Le président américain assure ne pas renoncer pour autant aux négociations. Depuis sa prise de fonction, Donald Trump clame sa volonté de réussir là où les autres ont échoué, en étant un acteur-clé d'un éventuel futur accord de paix. Mercredi, il a affirmé que le transfert d'ambassade ne signifiait pas prendre position sur des questions de "statut final". Un point de vue inaudible pour les Palestiniens.
Une décision largement condamnée mais "symbolique"
A l'exception d'Israël qui l'a saluée chaleureusement, la décision de Donald Trump a suscité une vague de réprobations presque unanime au sein de la communauté internationale, en particulier de la part des capitales arabes. Elle a bien sûr provoqué la fureur côté palestinien, le Hamas, qui gouverne la bande de Gaza, appelant même à une nouvelle intifada.

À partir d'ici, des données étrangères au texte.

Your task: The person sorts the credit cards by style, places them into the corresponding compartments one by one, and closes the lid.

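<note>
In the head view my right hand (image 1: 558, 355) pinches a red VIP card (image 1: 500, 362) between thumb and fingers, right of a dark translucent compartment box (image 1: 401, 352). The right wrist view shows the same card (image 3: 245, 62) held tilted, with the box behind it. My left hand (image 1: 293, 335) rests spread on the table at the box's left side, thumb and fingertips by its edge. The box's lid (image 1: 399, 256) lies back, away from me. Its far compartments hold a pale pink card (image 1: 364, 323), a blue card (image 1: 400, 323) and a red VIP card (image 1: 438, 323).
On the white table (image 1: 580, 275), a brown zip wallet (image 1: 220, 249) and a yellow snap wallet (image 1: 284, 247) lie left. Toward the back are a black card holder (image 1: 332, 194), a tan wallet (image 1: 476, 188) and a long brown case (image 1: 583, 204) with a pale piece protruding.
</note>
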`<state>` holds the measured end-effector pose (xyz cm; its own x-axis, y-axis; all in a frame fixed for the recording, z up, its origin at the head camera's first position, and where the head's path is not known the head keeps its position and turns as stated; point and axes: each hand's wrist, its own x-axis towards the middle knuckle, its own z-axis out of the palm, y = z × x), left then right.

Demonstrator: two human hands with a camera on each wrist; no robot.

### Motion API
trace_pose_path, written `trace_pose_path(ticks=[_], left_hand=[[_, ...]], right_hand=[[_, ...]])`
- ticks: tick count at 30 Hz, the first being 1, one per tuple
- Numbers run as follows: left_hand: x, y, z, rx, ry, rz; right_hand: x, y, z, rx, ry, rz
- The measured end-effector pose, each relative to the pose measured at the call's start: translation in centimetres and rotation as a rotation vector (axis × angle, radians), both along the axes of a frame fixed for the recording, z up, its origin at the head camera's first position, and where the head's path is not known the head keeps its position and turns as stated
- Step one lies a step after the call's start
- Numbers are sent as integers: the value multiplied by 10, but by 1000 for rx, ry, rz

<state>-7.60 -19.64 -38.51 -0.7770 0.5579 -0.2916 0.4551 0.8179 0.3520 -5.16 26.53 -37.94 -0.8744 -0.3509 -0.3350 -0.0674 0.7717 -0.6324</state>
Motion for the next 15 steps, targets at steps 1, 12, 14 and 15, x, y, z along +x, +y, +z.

Pour beaucoup d'experts, Donald Trump a ouvert une boîte de Pandore et fait courir le risque d'une nouvelle flambée de violence au Moyen-Orient. Ceci dit, tous ne s'attendent pas à de graves conséquences concrètes, comme l'expliquait le géopolitologue Frédéric Encel au micro de la Première mercredi.
Mais cette décision risque de compliquer l'éventuelle reprise d'un processus de paix. Pour le spécialiste, le "timing est presque le pire que l'on puisse trouver, notamment du fait de l'absence totale de négociations entre Israéliens et Palestiniens".
Sur le terrain, la présence israélienne de plus en plus prononcée à Jérusalem-Est, ajoutée aux initiatives unilatérales en Cisjordanie avec l'accroissement des colonies, ont rendu l'application de la solution à deux Etats avec une capitale divisée de plus en plus improbable.